Es posible que los dos evangelistas traduzcan una misma palabra aramea (‘anwa o ‘anya), que, como he apuntado, tiene connotaciones espirituales inconfundibles. Lucas habla de una pobreza real a unos cristianos que son sociológicamente pobres, por ser cristianos. Mateo explicita la dimensión espiritual que tenía el sustantivo en la lengua de Jesús (el arameo). No obstante, tal vez sea acertado decir que «la pobreza social pasa a segundo plano y la miseria psíquica pasa a ocupar el primero. Ésta apunta a la actitud ética de la humildad».
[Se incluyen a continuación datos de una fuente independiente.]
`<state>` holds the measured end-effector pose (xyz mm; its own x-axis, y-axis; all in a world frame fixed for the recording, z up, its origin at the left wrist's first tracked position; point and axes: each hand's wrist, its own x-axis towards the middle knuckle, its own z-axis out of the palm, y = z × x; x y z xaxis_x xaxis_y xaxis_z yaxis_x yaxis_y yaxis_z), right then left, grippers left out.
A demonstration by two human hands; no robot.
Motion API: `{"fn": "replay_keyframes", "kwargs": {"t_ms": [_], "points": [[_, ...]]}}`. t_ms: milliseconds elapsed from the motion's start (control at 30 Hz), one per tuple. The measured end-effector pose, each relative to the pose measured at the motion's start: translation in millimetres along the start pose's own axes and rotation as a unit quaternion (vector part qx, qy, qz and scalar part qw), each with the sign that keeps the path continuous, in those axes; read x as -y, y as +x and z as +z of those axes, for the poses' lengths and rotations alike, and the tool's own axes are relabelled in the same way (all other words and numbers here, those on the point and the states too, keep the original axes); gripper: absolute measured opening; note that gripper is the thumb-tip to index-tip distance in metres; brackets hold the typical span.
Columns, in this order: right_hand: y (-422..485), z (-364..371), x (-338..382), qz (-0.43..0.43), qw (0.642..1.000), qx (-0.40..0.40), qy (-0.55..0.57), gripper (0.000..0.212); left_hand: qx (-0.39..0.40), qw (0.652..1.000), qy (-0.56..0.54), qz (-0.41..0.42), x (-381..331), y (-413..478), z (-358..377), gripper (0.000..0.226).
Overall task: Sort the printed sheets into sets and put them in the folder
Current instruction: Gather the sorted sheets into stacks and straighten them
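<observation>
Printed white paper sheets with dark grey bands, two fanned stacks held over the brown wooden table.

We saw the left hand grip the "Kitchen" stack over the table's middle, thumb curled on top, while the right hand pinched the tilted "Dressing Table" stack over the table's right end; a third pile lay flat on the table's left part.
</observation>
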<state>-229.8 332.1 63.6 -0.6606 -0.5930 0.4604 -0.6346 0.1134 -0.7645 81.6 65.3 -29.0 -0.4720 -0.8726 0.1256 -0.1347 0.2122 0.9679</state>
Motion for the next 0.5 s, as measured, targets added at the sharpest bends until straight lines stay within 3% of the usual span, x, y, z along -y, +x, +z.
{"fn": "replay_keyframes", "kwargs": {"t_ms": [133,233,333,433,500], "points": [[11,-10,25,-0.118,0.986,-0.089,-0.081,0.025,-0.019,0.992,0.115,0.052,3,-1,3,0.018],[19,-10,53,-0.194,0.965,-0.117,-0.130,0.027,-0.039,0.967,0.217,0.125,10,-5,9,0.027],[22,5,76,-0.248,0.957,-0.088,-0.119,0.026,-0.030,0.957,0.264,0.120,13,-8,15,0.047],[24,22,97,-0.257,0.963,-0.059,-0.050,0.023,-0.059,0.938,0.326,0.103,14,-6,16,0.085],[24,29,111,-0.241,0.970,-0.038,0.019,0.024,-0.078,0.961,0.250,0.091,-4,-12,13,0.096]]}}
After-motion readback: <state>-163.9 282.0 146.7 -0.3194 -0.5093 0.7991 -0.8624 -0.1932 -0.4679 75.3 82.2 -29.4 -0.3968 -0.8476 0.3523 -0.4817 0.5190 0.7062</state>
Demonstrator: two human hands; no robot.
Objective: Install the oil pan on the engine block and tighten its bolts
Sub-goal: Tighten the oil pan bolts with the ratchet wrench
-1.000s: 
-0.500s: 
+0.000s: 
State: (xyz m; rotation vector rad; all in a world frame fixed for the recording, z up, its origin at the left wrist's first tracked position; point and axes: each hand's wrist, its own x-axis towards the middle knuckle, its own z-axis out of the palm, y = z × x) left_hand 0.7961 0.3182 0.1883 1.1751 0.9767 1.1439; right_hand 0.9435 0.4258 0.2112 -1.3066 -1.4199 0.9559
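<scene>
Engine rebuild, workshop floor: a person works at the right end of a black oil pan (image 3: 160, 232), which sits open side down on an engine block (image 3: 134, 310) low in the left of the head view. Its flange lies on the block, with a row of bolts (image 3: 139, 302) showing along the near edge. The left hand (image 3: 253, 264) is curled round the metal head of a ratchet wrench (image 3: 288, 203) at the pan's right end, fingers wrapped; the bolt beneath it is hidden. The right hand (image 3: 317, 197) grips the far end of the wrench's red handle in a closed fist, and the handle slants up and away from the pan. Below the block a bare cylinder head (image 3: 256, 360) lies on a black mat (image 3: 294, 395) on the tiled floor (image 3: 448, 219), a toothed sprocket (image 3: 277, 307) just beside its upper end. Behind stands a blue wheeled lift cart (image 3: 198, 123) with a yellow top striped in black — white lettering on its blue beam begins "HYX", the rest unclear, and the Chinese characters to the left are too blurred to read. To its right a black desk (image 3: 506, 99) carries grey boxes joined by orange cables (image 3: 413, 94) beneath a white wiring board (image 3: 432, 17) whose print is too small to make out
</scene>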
Si Jesús proclamó dichosos a los ‘anawim, no olvidemos que son hombres curvados por el peso de la existencia; hombres que por mirar a la tierra (humus) son humildes, pero revestidos de una dulce paciencia y de absoluta confianza en Dios, de quien se declaran –ya con su gesto corporal– vasallos obedientes. Late en este vocablo la pobreza real, con todas sus modalidades, pero también la religiosa. La riqueza asociada a las cualidades o a la práctica de la virtud no nos convierte en dichosos ni nos da ningún derecho ante Dios. La pobreza dichosa pasa por el camino de las nadas: la nada del «tener» porque todo lo hemos dado, y la nada del «ser» porque a todos nos hemos dado. Ante Dios permanecemos curvados y absolutamente confiados. ¡Qué bien lo supieron y expresaron hombres y mujeres egregios/as como Francisco de Asís o Teresa de Liseux!
Tal vez sea fácil vivir sin dinero o propiedades. Algo más difícil es entregar nuestro tiempo y nuestras cualidades, nuestro ser. Mucho más difícil es no apegarnos a nuestras buenas acciones. Lo realmente bienaventurado y dichoso es quedarnos únicamente con Dios. ¡Qué pronto aprenderá a ser pobre aquel que se sabe amado!, repetía otro gran hombre: Charles de Foucauld. La dinámica de esta bienaventuranza que nos torna dichosos procede de la contemplación de Cristo, quien «siendo rico, se hizo pobre, para enriquecernos con su pobreza» (2Cor 8,9). Nuestra experiencia nos cerciora de lo difícil que es gozar esta pobreza bienaventurada.